Task to carry out -> Nothing may be dropped or added when the entries below are copied.

Supplied records ->
◇ ◇ ◇ ◇ ◇

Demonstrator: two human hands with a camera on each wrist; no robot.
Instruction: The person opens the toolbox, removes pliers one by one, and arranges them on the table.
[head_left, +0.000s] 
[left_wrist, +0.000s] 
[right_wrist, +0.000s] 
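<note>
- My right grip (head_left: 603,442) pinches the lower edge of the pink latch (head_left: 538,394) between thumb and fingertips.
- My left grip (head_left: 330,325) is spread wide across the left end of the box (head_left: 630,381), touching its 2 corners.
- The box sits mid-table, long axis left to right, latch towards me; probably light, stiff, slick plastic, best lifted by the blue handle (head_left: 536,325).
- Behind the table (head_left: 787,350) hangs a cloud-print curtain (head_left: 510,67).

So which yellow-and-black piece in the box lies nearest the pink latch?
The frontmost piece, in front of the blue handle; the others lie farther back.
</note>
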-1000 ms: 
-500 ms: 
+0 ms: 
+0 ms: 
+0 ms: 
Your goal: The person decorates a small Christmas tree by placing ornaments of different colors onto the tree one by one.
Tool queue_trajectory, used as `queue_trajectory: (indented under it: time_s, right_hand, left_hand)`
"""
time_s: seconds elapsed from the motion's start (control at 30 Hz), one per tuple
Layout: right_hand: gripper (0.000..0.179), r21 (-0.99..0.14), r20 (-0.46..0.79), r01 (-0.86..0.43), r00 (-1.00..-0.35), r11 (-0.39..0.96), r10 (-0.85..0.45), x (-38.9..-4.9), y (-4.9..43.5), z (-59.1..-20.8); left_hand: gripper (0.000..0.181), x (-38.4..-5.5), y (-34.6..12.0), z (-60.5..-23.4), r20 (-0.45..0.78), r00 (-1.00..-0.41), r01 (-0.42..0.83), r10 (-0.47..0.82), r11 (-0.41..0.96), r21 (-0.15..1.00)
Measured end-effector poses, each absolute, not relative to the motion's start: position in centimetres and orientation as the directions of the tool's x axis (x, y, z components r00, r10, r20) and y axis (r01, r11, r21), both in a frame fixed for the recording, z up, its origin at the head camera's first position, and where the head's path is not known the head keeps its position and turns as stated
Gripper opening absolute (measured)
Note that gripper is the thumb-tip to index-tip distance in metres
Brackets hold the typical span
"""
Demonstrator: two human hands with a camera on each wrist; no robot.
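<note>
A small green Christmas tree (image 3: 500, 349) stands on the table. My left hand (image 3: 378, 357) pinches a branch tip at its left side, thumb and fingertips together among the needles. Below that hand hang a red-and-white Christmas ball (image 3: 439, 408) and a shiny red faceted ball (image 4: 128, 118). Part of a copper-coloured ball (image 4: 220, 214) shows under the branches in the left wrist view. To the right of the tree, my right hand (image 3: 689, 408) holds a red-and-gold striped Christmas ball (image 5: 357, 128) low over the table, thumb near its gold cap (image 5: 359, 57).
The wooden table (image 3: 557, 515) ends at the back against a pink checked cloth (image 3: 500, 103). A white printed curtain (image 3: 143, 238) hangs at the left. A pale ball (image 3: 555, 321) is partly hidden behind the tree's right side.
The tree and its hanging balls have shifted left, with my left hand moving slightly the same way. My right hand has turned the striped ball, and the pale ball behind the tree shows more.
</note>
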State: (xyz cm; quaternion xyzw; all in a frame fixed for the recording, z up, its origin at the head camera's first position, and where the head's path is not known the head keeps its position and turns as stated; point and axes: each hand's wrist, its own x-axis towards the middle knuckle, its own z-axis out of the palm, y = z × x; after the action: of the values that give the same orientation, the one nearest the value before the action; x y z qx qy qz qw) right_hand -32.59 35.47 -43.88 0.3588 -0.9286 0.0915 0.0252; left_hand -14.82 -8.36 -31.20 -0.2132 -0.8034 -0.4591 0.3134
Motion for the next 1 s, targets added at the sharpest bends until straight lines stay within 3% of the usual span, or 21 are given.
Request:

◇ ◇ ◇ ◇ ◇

Your solution ->
Demonstrator: two human hands with a camera on each wrist; no robot.
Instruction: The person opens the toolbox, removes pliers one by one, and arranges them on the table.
[head_left, +0.000s] 
[left_wrist, +0.000s] 
[right_wrist, +0.000s] 
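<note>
- My right grip (head_left: 603,442) pinches the lower edge of the pink latch (head_left: 538,394) between thumb and fingertips.
- My left grip (head_left: 330,325) is spread wide across the left end of the box (head_left: 630,381), touching its 2 corners.
- The box sits mid-table, long axis left to right, latch towards me; probably light, stiff, slick plastic, best lifted by the blue handle (head_left: 536,325).
- Behind the table (head_left: 787,350) hangs a cloud-print curtain (head_left: 510,67).

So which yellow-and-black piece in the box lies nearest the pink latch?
The frontmost piece, in front of the blue handle; the others lie farther back.
</note>
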-1000 ms: 
-500 ms: 
+0 ms: 
+0 ms: 
+0 ms: 
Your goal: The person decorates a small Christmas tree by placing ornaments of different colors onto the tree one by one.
Tool queue_trajectory, used as `queue_trajectory: (indented under it: time_s, right_hand, left_hand)`
"""
time_s: seconds elapsed from the motion's start (control at 30 Hz), one per tuple
Layout: right_hand: gripper (0.000..0.179), r21 (-0.99..0.14), r20 (-0.46..0.79), r01 (-0.86..0.43), r00 (-1.00..-0.35), r11 (-0.39..0.96), r10 (-0.85..0.45), x (-38.9..-4.9), y (-4.9..43.5), z (-59.1..-20.8); left_hand: gripper (0.000..0.181), x (-38.4..-5.5), y (-34.6..12.0), z (-60.5..-23.4), r20 (-0.45..0.78), r00 (-1.00..-0.41), r01 (-0.42..0.83), r10 (-0.47..0.82), r11 (-0.41..0.96), r21 (-0.15..1.00)
Measured end-effector poses, each absolute, not relative to the motion's start: position in centimetres and orientation as the directions of the tool's x axis (x, y, z components r00, r10, r20) and y axis (r01, r11, r21), both in a frame fixed for the recording, z up, its origin at the head camera's first position, and where the head's path is not known the head keeps its position and turns as stated
Gripper opening absolute (measured)
Note that gripper is the thumb-tip to index-tip distance in metres
Brackets hold the typical span
"""
Demonstrator: two human hands with a camera on each wrist; no robot.
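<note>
A small green Christmas tree (image 3: 500, 349) stands on the table. My left hand (image 3: 378, 357) pinches a branch tip at its left side, thumb and fingertips together among the needles. Below that hand hang a red-and-white Christmas ball (image 3: 439, 408) and a shiny red faceted ball (image 4: 128, 118). Part of a copper-coloured ball (image 4: 220, 214) shows under the branches in the left wrist view. To the right of the tree, my right hand (image 3: 689, 408) holds a red-and-gold striped Christmas ball (image 5: 357, 128) low over the table, thumb near its gold cap (image 5: 359, 57).
The wooden table (image 3: 557, 515) ends at the back against a pink checked cloth (image 3: 500, 103). A white printed curtain (image 3: 143, 238) hangs at the left. A pale ball (image 3: 555, 321) is partly hidden behind the tree's right side.
The tree and its hanging balls have shifted left, with my left hand moving slightly the same way. My right hand has turned the striped ball, and the pale ball behind the tree shows more.
</note>
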State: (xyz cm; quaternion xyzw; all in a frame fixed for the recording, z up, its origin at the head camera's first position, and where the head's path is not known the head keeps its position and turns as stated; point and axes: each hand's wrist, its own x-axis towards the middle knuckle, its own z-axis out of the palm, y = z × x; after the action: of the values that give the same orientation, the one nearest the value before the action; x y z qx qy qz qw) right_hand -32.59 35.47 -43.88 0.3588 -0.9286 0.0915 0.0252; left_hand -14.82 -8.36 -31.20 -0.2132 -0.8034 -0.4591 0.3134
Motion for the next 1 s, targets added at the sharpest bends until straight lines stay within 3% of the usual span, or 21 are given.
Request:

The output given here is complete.